Stored data:
┌──

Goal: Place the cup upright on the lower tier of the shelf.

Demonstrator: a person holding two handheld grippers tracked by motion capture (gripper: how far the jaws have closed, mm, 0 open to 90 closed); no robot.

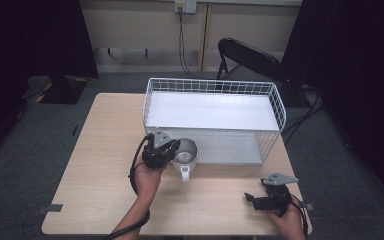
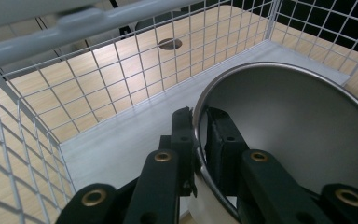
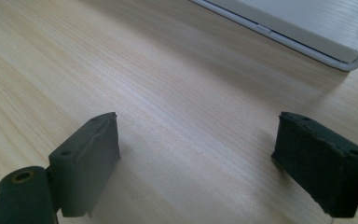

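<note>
Left gripper (image 1: 172, 148): jaws pinched on the mug's rim, one inside, one outside.
Mug (image 1: 186, 155): steel, at the open front of the white wire rack (image 1: 213, 112).
Right gripper (image 1: 254, 199): jaws spread wide, empty, over the table (image 1: 100, 165).

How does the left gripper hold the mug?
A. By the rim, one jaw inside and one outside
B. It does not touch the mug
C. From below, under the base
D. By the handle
A: in the left gripper view, the left gripper is shut on the rim of the mug, one jaw inside the wall and one outside.
</note>
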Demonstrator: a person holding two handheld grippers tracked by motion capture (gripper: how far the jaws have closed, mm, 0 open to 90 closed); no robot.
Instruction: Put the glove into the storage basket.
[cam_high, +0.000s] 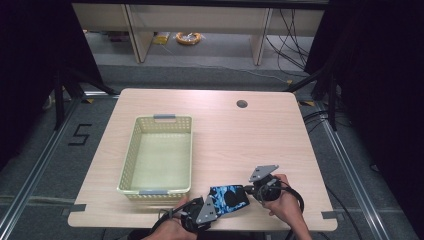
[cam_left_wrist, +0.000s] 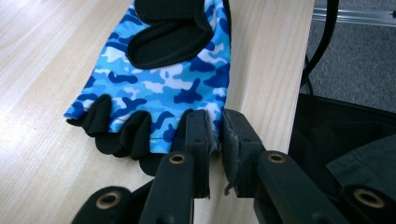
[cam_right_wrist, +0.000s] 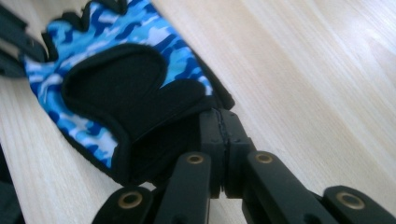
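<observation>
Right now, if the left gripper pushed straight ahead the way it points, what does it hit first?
The glove itself: the left gripper is already pinching its finger-end edge, so it would shove the fabric forward along the table, likely toward the right gripper at the cuff end. Depth beyond that is unclear.

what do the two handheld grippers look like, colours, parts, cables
Both are black. The left gripper and right gripper each carry a grey three-cornered plate and trail a black cable. Up close, their fingers are flat black bars with brass-coloured rivets; the left pads look frayed.
</observation>
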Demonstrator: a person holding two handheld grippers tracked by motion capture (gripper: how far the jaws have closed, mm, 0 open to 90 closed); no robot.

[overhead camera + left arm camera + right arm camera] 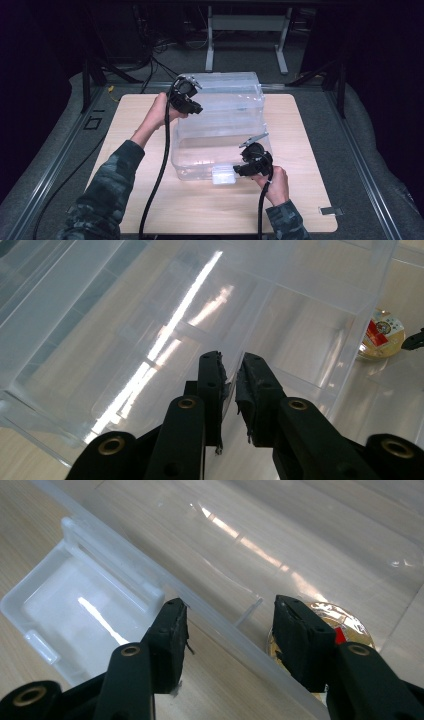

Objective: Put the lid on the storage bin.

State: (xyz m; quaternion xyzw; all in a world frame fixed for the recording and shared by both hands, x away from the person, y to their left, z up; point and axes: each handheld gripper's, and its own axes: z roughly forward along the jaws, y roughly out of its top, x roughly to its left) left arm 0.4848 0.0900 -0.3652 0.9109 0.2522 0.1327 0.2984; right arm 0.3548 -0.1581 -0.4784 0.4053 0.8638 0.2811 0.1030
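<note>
The clear plastic bin [220, 125] stands in the middle of the wooden desk [310, 200], its long side running away from the person, and everything happening here turns on it. A white latch flap [223, 176] hangs off its near bottom edge and lies flat on the desk; in the right gripper view that flap [85, 605] sits open just outside the wall. Inside the bin, seen through the wall, rests a small round gold thing with a red mark [382, 332], near the corner closest to the person's right hand.

The left hand-held gripper [192, 107] is at the far left rim, and its jaws are pinched tight on the thin clear wall, with the plastic edge caught between the pads. I read that as a steadying hold. The right hand-held gripper [239, 171] sits low at the near end, its jaws about half apart and straddling the bin's lower edge [225, 625], one jaw outside by the flap and the other in front of the gold thing; the pads do not seem to press on anything.

To my eye the step in hand is working the near latch while the bin is held still. The next move would want the right jaws to settle on the flap or the rim and close, with the left keeping its pinch so the light bin does not skid.
</note>
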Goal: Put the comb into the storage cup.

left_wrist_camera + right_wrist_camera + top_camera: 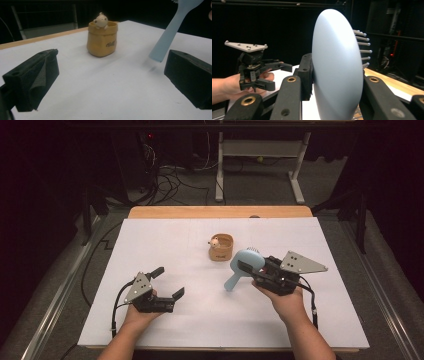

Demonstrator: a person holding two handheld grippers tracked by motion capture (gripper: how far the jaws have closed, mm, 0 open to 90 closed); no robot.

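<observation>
From the high view, the tan, sack-shaped ceramic pot with a small cream animal figure on its rim [221, 247] stands on the white-covered table [190, 320]; just to its right, the right hand-held gripper [250, 268] holds a pale blue plastic hairbrush [242, 267] by the head, handle slanting down toward the near side of the pot; the left hand-held gripper [168, 282], jaws spread wide and empty, sits well to the near left of the pot.

From the left gripper view, the pot [102, 39] stands ahead between the wide jaws; the brush handle [172, 30] hangs to its right, tip just above the table; a careless swing could, I judge, knock the pot over.

From the right gripper view, the jaws pinch the rounded brush head [337, 67]; that smooth, curved back may let it slip or twist.
</observation>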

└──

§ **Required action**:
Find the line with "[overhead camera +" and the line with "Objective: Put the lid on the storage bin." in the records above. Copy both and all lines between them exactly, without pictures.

§ **Answer for the task**:
[overhead camera + left arm camera + right arm camera] 

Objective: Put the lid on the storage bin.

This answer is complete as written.